Generative AI for Instructional Design: Changes, Chances, Challenges
Generative AI has thoroughly permeated the work of instructional designers. It can be used for a wide variety of tasks such as creating a course map, scripting a case study, drafting handouts, creating visualizations, evaluating alternatives, producing audiovisual media, supporting digital accessibility, checking alignment, creating documentation, preparing slide decks. Generative AI is not a single “magic button” that completely replaces instructional design tasks, but often offers modular capabilities that slot into what instructional designers already do.

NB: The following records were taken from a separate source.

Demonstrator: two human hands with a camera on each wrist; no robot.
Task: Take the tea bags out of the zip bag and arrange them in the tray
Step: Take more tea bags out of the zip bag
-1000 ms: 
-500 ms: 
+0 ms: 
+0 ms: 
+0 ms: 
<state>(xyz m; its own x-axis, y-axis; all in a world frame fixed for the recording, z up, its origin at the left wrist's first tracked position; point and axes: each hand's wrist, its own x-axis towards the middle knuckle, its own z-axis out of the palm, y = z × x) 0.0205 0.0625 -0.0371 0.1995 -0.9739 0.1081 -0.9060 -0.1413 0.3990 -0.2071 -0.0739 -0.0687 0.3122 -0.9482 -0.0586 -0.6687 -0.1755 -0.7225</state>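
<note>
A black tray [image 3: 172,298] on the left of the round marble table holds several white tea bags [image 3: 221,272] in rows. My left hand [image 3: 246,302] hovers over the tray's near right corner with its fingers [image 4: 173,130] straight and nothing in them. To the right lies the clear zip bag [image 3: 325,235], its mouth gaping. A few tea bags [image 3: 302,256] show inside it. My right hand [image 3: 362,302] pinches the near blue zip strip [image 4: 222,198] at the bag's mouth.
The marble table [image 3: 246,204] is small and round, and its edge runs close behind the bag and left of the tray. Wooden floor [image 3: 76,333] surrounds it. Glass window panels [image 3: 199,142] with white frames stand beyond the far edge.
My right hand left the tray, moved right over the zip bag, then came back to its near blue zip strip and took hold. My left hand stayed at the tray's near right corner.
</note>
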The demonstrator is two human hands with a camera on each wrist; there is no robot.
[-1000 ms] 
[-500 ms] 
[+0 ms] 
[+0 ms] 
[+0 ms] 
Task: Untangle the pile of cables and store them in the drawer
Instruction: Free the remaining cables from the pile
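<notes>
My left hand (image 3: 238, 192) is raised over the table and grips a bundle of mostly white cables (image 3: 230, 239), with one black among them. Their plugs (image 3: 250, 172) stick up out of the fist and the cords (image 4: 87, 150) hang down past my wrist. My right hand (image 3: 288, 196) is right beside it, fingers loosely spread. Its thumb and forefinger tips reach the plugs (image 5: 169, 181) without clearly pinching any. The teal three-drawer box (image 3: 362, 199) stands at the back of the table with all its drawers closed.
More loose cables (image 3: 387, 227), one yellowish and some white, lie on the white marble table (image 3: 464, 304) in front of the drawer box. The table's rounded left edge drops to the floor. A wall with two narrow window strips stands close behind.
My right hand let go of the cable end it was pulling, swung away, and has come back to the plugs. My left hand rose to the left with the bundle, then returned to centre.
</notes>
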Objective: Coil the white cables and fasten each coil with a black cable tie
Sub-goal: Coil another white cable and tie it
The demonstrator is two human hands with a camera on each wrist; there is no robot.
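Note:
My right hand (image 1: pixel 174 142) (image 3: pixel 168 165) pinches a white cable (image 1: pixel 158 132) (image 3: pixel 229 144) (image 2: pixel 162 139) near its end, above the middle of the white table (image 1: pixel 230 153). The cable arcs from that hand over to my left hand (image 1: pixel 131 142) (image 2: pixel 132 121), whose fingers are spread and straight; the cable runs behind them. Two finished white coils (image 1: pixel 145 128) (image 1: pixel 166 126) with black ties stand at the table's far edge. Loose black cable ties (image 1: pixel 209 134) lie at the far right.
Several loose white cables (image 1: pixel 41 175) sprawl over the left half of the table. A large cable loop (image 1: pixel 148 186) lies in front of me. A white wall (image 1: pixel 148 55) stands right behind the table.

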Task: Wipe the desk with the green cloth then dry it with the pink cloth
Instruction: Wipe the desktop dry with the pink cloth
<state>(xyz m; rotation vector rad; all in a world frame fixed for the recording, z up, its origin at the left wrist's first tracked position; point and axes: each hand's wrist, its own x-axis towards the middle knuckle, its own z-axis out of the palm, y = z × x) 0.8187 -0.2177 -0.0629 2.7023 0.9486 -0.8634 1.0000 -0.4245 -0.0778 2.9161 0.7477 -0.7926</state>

Adoption does not come without risks and trepidations: AI can nudge which options feel reasonable, and which paths seem worth pursuing—subtly shaping design choices through defaults, framing, and suggested next steps. Similarly, safety filters in generative AI are not just blocking content; they often work by rerouting prompts into safer cultural templates. Over time, this can result in making materials more uniform and less interesting. Already there is a general wariness of “AI-slop”, verbose content that is superficial, stereotypical or uncontroversial to the point of meaningless. Using generative AI for tasks that were previously done manually may over time erode creative agency: When designers routinely hand tasks to AI, it can result in over-reliance (cognitive offloading) and dependence.
Bias persists, and in some cases may be amplified as models increasingly train on synthetic data. Bias is particularly noticeable in visualizations, where meme culture and stock-photo associations offer dataset priors. Even if users add prompt for diverse depictions, weights may be too low to override defaults, and safety layers may block or dilute sensitive demographic constraints in contexts that are flagged as high-risk. Inaccuracies and hallucinations haven’t disappeared completely, which means plausible-looking output can still be wrong in ways that are hard to detect.
These concerns coexist with unresolved questions about data privacy and copyright. Recent disputes around Reddit data illustrate a shift from copyright toward licensing: Reddit has entered paid data-licensing partnerships with OpenAI and Google while it has sued Anthropic alleging that Anthropic scraped and used Reddit content to train models without a licensing agreement. The takeaway for social media users is that selling data for AI training becomes a key revenue source for platforms. Some academic publishers are doing something quite similar. For example, Wiley has reported AI content licensing as a meaningful revenue source. This complicates the relationship between generative AI products and instructional design in academic contexts especially in the open content and open access movements. As an example, danah boyd recently proclaimed: “I am a book author and I post my work freely online to ensure that those without resources can read it. But that doesn’t mean I want my work taken without permission to train systems for others’ profit. That’s called exploitation.”
Professional Adoption
On today’s job market, instructional designers aren’t just competing with other professionals; they’re being evaluated against AI-enabled performance, and it’s increasingly plausible that employers will soon ask, “Why hire this person instead of relying on AI for this work?”. At the same time, the baseline has shifted dramatically. As Helen Crompton pointed out: An average person now has access to more computing power than a Fortune 500 company did 30 years ago (Crompton, 2025)—putting capabilities that once required institutional infrastructure into the hands of individuals with a laptop and a login.
To most instructional designers the central question is no longer whether to use generative AI, but how to apply it in line with professional standards. Early research studies have covered the viewpoints of practitioners:
- The multiple-case study by Kozan et al. (2025) examined six professional instructional designers’ integration of GenAI into their professional practice and the factors affecting this integration through semi-structured interviews. The researchers found that instructional designers mostly integrate GenAI into instructional design and development phases, where they believe it has the largest impact. The study revealed that designers’ integration of GenAI is mainly based on ambivalent attitudes toward it, closely linked to the advantages and disadvantages associated with the technology, particularly valuing its efficiency in handling tedious tasks and brainstorming while expressing concerns about quality and reliability.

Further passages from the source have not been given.